▶ AIM OF THE TASK
Restate word for word the lines that run from the one containing "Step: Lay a" to the last line of the data, both ends included.

▶ GIVEN MATERIAL
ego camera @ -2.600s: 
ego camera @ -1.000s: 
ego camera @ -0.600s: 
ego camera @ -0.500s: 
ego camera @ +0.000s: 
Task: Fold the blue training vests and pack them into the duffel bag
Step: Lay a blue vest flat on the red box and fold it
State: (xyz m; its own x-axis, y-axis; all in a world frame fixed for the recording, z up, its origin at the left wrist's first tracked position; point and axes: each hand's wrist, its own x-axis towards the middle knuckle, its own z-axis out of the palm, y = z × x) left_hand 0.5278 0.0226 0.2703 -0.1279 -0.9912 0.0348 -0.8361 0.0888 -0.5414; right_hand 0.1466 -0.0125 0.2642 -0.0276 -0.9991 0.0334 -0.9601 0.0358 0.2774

▶ SOLUTION BELOW
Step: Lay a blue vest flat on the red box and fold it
State: (xyz m; its own x-axis, y-axis; all in a world frame fixed for the recording, z up, its origin at the left wrist's first tracked position; point and axes: each hand's wrist, its own x-axis towards the middle knuckle, its own z-axis out of the palm, y = z × x) left_hand 0.5278 0.0226 0.2703 -0.1279 -0.9912 0.0348 -0.8361 0.0888 -0.5414; right_hand 0.1466 -0.0125 0.2642 -0.0276 -0.9991 0.0334 -0.9601 0.0358 0.2774

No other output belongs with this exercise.